Oamaru is a small town but it is home to hundreds of different clubs and organisations. The Oamaru Mail has decided to find out more about some of them. Daniel Birchfield starts with a visit to a group that is much more gentle than its name suggests.
Say the name “Oamaru Savage Club” and you might conjure up images completely opposite to what the club actually does.
Its members prefer to call it “The Variety Entertainers”, a group that provides live entertainment every second Friday each month between April and October at the Oamaru Garrison Band Hall on the corner of Isis and Severn Sts.
President Bob Winter said the club offered all forms of entertainment for its members.
“We entertain, we sing, we tell stories and we play music.”
Comedy skits are also standard fare.
The Oamaru Savage Club was formed in 1929 as a male-only club.
It started to allow females to join its ranks in 1980, but they weren’t granted full membership until 2000.

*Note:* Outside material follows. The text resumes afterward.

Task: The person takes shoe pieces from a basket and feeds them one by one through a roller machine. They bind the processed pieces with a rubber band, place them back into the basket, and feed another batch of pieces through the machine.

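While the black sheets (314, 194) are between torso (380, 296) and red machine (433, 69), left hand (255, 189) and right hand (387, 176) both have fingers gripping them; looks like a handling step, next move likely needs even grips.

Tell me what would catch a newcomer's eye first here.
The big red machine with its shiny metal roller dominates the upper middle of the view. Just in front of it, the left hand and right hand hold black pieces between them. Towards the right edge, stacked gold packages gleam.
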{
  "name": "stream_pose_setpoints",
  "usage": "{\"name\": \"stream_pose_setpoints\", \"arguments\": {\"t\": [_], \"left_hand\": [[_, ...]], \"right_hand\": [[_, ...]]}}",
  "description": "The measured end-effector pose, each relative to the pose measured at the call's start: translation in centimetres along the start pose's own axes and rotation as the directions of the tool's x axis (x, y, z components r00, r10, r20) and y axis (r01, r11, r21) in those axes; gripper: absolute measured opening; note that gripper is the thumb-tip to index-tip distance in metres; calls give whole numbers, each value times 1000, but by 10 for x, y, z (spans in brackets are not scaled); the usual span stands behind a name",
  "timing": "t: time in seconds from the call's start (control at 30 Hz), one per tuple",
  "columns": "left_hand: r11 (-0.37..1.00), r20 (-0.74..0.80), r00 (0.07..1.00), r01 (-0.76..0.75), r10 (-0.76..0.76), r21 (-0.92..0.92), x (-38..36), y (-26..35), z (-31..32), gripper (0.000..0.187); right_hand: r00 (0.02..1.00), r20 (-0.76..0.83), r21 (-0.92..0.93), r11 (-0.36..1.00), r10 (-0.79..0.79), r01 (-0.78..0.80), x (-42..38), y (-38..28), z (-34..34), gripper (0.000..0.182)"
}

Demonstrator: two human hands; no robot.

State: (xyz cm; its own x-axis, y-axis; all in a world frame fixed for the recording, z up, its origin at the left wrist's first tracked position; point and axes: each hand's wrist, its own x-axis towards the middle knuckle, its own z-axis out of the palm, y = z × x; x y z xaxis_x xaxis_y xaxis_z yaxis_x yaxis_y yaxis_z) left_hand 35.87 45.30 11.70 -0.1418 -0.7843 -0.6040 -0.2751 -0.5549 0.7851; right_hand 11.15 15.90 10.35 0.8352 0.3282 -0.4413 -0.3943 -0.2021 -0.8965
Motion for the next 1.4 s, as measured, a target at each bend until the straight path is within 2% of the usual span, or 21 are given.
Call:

According to written accounts by Andrew Halliday, the first Savage Club was established in England in 1857 by George Augustus Sala and 11 other members.
It was named after Richard Savage, a poet who had occasional success with his poetry and plays.

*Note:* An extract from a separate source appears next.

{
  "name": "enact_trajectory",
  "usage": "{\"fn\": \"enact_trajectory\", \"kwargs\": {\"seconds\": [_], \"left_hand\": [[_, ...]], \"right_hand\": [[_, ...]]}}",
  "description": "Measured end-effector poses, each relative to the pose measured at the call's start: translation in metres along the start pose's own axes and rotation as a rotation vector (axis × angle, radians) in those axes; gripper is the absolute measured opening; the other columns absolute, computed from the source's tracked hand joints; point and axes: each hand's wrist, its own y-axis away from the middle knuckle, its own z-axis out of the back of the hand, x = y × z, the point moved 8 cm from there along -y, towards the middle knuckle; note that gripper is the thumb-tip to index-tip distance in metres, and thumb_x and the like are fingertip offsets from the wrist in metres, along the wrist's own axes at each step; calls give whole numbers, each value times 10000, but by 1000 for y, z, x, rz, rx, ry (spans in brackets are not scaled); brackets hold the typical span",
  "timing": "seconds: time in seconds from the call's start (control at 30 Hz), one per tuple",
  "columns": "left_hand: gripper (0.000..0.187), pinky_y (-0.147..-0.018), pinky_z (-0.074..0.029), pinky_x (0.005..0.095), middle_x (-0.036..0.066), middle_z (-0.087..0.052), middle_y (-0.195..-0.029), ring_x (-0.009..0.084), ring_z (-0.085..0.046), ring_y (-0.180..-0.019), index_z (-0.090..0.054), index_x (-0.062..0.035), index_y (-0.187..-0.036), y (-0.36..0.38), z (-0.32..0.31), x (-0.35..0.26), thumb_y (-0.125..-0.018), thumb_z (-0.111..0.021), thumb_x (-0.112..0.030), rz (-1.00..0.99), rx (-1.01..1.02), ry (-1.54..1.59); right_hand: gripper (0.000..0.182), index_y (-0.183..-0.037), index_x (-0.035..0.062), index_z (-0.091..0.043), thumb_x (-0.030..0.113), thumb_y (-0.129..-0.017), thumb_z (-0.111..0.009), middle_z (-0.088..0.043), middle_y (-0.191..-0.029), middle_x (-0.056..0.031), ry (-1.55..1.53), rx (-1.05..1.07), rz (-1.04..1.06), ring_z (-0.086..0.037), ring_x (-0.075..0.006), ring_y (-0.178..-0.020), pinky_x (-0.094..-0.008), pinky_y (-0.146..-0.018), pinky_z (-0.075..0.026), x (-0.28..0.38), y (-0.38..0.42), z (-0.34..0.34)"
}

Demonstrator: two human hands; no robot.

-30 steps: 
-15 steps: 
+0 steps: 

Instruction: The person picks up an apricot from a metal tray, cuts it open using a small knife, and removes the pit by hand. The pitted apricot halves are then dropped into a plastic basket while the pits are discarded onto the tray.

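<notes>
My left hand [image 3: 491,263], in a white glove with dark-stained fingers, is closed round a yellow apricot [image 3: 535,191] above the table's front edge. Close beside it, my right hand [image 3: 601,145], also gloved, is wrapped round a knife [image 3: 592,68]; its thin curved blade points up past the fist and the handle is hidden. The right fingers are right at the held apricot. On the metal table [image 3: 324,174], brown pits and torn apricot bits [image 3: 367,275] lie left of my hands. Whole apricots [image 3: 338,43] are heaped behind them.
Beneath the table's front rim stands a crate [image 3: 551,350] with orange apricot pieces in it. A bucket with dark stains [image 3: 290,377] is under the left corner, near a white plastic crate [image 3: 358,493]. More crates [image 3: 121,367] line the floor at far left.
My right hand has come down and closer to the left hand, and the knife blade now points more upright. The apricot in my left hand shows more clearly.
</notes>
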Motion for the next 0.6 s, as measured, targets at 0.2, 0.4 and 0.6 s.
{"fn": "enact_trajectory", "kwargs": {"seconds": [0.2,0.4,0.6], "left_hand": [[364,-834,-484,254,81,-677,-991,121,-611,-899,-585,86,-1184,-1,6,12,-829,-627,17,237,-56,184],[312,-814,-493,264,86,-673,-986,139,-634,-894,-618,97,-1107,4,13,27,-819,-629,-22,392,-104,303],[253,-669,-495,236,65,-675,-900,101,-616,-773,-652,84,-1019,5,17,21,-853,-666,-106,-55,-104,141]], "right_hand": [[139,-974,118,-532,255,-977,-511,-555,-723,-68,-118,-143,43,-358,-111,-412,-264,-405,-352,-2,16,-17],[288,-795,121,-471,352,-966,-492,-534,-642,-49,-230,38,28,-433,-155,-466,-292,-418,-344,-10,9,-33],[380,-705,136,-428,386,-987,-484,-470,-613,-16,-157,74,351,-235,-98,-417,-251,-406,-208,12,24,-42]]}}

His name was selected as it “showed there is no false pride in us”, or “anything pretentious”.
Savage died in 1743 and was regarded by some as a bit of a shady character.
Mr Winter has been involved with the club, in both Oamaru and Waimate, for over two decades and said it was the enjoyment of music that first drew him to the club.
“I’ve always played the piano. “I got involved in the Waimate club probably about 20 years ago.”
Vice-president Alistair Grant said club members also performed at other South Island clubs, such as those in Timaru, Waimate and Ashburton, which would also come to Oamaru.
“We have what we call inwards and outwards raids. We’ll go out to the other clubs and put a concert on.”
The club also performed at the opening of the renovated Oamaru Opera House in 2008 and received a standing ovation, which Mr Grant said was one of the club’s highlights.
As well as putting on its own concerts about eight times a year, the club also does performances for rest-homes in Oamaru.
Mr Winter said the club had changed over the years, but kept close to its roots.
“Years ago, it used to be very Maori-oriented, but it’s not that way now.
“It’s just sort of gone away from that.”
He believed music and other entertainment platforms being widely available online had played a part in a drop in club membership over the past several years.
“That’s probably having a little bit of an effect. When I was new to the Oamaru club, we had more than 100 members, and like a lot of other clubs, most of them are over 70.
“But if you enjoy music, and a lot of people do, I think it’s a great club.”
The club was trying to attract younger members, which Mr Winter admitted had been difficult.
He believed the club was the ideal place for children to show their talent.
“It’s great for kids . . . we always encourage them and don’t judge them.”
Mr Grant said from time to time school groups performed at the club, but wanted parents to encourage their children to come back and perform on a more regular basis.
Mr Winter said anyone was welcome to come along and see what the club had to offer.